Investors have had an interesting year of trading on the TSX in 2025, with the S&P/TSX Composite Index beating its American counterpart. The Canadian benchmark index outpacing the American one is not completely surprising. There are plenty of fundamentally strong companies with businesses that can withstand any economic cycle.
As 2026 inches closer, it is time to revisit your self-directed investment portfolio and make adjustments to accommodate the big winners for the year. Try to identify companies with solid tailwinds, a good balance sheet, and the ability to be profitable to deliver growth. Today, we will look at three such stocks that you can consider buying right now.
Aritzia
Aritzia (TSX:ATZ) is a $12.71 billion market-cap design house. The company has several exclusive fashion brands under its belt, designing apparel and accessories that it sells through brick-and-mortar stores across Canada and the U.S., and through its e-commerce segment. The fashion retailer has delivered an impressive performance on the stock market.
As of this writing, Aritzia stock trades for $110.25 per share. Year to date, the stock is up by 105.8%. Its revenue has compounded by around 23% annually in the last five years, rising 19% per year. The company’s solid financials have seen its share prices surge by 334.23% in the last five years. Despite hovering around all-time highs, it might have more room to grow.
Dollarama
Dollarama (TSX:DOL) is a stock that can do well in virtually any economic cycle. The $54.78 billion market-cap company enjoys a unique position in the retail industry. The company sells discounted everyday necessities, offering a lower-cost alternative that helps Canadians when financial times are hard. When the economy is booming, cost-conscious consumers still prefer its well-priced products.
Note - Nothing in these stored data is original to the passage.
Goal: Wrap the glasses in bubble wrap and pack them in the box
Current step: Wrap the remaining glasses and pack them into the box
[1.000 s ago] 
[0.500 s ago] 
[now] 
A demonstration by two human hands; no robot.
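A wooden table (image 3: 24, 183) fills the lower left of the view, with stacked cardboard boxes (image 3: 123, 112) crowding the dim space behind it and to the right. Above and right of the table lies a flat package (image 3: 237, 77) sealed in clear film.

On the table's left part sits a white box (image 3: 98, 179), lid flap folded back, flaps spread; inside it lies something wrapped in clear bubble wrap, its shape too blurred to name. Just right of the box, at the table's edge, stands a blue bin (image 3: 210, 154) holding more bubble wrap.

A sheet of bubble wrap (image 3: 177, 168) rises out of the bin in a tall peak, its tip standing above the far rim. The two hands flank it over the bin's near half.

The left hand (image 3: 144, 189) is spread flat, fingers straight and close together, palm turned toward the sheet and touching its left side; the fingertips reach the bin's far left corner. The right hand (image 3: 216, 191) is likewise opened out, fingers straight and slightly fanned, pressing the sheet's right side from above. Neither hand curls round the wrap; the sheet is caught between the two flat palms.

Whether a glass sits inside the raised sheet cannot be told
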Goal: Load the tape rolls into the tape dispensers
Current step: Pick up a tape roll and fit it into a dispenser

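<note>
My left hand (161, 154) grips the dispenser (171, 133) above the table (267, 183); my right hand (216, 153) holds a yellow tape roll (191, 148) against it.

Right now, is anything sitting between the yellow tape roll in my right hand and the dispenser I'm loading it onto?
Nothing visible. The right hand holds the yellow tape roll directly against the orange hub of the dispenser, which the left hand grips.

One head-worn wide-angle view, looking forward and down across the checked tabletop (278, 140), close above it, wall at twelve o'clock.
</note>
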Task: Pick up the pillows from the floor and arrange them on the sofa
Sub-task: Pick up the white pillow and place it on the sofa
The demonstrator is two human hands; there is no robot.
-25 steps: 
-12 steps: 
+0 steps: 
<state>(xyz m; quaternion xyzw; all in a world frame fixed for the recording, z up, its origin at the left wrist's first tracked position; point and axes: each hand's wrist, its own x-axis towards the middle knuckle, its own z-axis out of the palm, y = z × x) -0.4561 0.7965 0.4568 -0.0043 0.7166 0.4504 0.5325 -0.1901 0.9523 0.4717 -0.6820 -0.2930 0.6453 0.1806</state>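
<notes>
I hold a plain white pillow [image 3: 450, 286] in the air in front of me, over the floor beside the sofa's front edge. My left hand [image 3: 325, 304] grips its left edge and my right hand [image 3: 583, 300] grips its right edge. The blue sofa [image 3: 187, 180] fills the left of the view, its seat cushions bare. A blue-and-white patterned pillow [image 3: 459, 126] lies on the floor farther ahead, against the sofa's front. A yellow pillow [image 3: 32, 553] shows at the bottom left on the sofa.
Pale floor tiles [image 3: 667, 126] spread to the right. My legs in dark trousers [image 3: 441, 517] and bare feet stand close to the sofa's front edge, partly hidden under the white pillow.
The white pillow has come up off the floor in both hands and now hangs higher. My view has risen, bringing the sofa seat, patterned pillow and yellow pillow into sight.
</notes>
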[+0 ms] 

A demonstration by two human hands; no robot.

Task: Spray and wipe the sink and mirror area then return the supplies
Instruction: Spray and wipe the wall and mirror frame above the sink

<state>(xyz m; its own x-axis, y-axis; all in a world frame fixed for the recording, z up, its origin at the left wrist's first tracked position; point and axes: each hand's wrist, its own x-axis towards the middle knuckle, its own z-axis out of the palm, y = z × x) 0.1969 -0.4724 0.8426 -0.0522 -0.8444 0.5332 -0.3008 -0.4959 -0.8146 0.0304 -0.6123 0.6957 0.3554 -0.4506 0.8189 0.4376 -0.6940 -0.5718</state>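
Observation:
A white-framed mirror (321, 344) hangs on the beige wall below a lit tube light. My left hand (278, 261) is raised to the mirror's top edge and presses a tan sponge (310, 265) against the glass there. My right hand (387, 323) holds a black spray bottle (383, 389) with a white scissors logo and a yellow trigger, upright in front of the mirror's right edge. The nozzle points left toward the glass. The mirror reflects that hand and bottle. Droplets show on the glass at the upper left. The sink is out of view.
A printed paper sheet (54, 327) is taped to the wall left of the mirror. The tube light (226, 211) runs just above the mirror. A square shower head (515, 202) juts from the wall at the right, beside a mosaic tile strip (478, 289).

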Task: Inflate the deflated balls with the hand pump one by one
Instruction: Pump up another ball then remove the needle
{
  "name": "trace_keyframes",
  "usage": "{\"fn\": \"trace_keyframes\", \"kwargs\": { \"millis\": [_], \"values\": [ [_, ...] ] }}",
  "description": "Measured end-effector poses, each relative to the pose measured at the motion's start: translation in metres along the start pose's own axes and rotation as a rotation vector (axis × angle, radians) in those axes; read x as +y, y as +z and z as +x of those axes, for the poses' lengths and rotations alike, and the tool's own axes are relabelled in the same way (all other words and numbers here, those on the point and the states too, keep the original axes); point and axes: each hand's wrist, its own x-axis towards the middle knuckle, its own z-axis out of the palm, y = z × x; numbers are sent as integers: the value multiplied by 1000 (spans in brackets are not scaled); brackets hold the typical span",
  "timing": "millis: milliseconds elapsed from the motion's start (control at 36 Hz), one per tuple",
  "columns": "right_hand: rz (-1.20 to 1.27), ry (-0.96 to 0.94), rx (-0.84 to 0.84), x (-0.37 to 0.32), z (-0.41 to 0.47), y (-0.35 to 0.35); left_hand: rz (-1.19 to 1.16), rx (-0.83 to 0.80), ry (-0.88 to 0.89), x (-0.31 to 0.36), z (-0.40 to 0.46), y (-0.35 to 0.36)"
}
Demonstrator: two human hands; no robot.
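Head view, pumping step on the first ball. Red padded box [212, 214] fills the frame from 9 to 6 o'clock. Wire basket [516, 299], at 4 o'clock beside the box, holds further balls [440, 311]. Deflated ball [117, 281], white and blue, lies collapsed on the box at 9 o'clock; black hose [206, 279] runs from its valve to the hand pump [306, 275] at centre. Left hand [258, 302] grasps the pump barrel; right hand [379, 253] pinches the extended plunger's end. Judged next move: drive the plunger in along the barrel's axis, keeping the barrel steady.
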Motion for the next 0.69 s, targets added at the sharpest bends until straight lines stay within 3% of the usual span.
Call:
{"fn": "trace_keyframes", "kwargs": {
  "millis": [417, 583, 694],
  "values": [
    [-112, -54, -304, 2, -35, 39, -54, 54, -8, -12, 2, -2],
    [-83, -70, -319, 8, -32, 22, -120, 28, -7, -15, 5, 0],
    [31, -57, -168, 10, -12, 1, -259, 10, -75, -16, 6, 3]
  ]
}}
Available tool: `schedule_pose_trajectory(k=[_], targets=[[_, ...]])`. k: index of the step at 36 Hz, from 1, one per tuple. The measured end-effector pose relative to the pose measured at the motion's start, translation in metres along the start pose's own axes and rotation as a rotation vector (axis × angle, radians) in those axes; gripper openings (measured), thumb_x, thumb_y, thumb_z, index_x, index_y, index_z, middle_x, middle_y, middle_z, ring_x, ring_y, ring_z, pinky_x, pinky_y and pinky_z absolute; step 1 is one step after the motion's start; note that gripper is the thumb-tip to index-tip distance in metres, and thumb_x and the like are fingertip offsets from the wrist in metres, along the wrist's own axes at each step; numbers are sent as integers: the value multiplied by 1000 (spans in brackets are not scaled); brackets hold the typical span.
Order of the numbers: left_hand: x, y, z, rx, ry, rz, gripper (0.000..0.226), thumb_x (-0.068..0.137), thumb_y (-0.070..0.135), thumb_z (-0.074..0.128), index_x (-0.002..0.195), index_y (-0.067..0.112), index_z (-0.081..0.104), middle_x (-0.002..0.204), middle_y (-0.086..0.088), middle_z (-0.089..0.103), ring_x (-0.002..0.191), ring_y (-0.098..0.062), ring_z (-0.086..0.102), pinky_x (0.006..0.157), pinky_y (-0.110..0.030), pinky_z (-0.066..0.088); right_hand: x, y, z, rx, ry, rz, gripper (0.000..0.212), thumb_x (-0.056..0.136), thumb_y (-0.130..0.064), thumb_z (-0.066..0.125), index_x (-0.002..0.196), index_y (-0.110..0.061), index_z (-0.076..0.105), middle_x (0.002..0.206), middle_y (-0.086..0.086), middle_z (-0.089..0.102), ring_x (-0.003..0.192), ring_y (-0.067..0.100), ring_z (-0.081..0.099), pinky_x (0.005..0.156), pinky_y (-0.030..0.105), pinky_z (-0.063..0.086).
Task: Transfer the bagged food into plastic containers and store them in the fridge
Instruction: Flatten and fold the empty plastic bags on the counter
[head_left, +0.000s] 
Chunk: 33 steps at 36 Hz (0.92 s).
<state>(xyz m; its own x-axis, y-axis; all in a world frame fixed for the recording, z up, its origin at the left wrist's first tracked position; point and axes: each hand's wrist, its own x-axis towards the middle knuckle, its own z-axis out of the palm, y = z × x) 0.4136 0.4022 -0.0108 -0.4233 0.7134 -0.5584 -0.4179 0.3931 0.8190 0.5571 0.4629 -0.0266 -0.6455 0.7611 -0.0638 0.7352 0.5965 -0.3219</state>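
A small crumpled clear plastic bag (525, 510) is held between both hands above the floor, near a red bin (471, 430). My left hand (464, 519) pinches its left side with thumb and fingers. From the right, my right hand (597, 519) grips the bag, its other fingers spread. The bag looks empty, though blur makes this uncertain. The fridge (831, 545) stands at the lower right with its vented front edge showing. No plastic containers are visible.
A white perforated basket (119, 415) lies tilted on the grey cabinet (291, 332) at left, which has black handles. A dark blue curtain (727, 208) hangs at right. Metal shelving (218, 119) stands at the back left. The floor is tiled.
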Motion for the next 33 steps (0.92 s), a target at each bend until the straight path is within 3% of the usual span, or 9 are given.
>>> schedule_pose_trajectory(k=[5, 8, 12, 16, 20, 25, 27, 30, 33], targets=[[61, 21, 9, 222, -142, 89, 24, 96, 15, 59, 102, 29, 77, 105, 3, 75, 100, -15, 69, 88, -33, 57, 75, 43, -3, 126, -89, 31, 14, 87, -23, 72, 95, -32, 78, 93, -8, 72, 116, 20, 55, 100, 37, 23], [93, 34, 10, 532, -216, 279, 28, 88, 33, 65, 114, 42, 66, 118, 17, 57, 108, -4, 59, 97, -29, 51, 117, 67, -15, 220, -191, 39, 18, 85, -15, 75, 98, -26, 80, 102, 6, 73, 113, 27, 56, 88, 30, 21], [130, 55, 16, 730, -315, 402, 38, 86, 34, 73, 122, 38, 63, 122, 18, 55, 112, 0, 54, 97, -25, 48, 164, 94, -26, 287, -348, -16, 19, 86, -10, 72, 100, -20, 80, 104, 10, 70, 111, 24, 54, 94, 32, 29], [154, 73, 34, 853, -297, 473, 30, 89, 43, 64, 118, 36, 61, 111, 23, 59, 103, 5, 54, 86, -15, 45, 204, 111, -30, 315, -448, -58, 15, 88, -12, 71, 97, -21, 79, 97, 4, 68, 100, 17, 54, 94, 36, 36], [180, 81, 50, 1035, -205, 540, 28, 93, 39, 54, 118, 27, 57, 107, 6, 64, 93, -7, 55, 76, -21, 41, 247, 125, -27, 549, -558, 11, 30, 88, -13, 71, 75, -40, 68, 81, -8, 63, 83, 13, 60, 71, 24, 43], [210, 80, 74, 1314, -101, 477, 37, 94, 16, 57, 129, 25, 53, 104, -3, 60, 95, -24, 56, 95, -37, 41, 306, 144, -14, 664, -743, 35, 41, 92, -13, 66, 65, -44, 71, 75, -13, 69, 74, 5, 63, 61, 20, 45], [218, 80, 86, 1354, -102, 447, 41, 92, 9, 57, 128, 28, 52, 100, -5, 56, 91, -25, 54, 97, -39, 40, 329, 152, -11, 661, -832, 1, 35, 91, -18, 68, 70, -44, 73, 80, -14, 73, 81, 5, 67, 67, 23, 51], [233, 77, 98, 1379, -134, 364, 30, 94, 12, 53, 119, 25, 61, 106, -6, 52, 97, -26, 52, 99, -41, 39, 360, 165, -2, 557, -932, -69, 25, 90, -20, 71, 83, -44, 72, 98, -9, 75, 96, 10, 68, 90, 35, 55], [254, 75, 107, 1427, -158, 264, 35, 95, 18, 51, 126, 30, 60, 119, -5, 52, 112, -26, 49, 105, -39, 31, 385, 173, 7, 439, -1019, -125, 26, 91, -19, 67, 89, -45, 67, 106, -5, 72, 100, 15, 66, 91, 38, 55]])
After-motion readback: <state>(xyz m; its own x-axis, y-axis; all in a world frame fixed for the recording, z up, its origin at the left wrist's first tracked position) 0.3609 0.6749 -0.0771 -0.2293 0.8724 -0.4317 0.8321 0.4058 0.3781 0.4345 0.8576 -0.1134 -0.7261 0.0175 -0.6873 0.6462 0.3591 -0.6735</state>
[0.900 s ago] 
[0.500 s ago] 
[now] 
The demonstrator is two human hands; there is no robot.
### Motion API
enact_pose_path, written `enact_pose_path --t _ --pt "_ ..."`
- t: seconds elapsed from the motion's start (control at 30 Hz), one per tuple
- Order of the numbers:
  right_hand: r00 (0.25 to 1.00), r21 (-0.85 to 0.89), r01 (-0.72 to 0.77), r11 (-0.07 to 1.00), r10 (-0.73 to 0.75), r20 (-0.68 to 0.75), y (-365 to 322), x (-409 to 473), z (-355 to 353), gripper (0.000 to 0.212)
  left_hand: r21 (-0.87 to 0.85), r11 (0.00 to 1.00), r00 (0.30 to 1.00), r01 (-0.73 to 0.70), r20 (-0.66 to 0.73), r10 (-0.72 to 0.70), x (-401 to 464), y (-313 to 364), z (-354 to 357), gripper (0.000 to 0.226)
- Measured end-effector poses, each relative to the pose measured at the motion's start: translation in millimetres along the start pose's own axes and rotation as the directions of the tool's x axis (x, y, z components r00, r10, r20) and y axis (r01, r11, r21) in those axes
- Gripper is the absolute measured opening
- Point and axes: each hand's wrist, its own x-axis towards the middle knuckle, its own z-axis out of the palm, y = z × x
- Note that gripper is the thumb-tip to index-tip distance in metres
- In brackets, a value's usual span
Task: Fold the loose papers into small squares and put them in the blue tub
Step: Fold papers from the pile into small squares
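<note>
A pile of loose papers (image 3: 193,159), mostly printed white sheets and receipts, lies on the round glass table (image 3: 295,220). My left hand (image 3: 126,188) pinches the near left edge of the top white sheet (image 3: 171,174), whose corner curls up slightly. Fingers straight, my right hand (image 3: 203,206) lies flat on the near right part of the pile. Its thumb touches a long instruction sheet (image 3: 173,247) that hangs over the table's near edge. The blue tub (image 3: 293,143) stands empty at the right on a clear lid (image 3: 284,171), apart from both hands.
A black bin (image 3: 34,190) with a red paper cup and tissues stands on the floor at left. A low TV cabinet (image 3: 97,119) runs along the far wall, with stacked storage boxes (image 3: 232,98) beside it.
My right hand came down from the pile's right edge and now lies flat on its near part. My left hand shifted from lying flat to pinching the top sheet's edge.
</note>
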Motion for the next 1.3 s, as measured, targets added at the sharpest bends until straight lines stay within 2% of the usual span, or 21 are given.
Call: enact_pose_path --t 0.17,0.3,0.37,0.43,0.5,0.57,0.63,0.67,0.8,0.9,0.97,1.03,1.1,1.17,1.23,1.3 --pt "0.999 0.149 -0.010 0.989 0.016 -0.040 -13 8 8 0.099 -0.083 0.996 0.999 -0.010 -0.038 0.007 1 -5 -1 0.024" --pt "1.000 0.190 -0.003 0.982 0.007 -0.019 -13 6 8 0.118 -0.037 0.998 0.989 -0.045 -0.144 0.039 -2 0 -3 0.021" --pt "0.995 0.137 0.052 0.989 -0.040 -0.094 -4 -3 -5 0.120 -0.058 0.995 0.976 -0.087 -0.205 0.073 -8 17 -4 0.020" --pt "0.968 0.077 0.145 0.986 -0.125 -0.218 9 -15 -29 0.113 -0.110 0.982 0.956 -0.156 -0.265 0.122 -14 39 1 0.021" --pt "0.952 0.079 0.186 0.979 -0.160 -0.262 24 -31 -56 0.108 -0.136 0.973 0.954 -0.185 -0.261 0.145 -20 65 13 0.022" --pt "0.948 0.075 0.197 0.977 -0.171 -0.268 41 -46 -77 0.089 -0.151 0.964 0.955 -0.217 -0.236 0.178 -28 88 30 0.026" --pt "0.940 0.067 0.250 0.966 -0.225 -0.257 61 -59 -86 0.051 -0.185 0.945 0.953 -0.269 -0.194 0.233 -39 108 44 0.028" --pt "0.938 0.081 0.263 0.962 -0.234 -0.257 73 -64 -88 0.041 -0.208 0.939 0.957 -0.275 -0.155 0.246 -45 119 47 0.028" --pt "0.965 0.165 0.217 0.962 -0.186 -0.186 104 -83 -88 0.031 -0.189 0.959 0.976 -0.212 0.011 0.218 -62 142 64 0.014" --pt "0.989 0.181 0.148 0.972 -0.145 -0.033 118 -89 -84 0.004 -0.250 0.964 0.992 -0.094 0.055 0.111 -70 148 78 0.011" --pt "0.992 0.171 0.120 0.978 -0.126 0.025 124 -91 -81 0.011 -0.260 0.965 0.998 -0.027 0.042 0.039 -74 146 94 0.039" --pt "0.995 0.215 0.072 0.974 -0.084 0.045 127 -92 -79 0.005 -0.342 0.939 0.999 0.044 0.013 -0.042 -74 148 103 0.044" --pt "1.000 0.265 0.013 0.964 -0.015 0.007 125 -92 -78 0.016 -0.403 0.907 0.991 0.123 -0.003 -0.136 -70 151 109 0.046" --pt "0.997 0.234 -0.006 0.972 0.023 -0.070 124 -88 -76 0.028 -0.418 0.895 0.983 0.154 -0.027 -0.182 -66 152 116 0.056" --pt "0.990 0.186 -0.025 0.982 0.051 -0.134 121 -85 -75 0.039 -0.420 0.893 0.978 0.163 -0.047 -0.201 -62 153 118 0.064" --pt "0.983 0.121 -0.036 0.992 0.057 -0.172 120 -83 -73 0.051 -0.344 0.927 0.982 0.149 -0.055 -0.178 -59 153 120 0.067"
The last half-decade has seen its share prices soar. As of this writing, Dollarama stock trades for $200.08 per share, up by 270.52% in the last five years, and by 42.71% year to date alone. Looking ahead, the company’s defensive business model and expansions will allow it to continue enhancing shareholder value in the long run.
goeasy
goeasy (TSX:GSY) is a company many Canadians have come to appreciate. The $2.02 billion market-cap company provides financial services to own furniture, electronics, computers, and appliances. It even offers leasing options for appliances, electronics, and household furnishings under weekly and monthly agreements, catering to borrowers who might not be eligible to borrow from traditional lenders.
The subprime lending company’s near-term earnings might be impacted by the company’s shift toward secured loans, higher credit loss provisions, and stricter underwriting. Combined with its growing expenses, it might face short-term issues with finances. However, the prospects that the changes will bring can make it a good opportunity for those seeking a long-term investment. As of this writing, it trades for $125.68 per share.
Foolish takeaway
2025 was an overall great year for investing in the Canadian stock market, with the S&P/TSX Composite Index hitting new all-time highs and outpacing the American stock market. There are positive signs indicating another solid year for the TSX in 2026. If you are looking to shore up your portfolio with big winners for 2026 and beyond, these three stocks can be good investments to consider.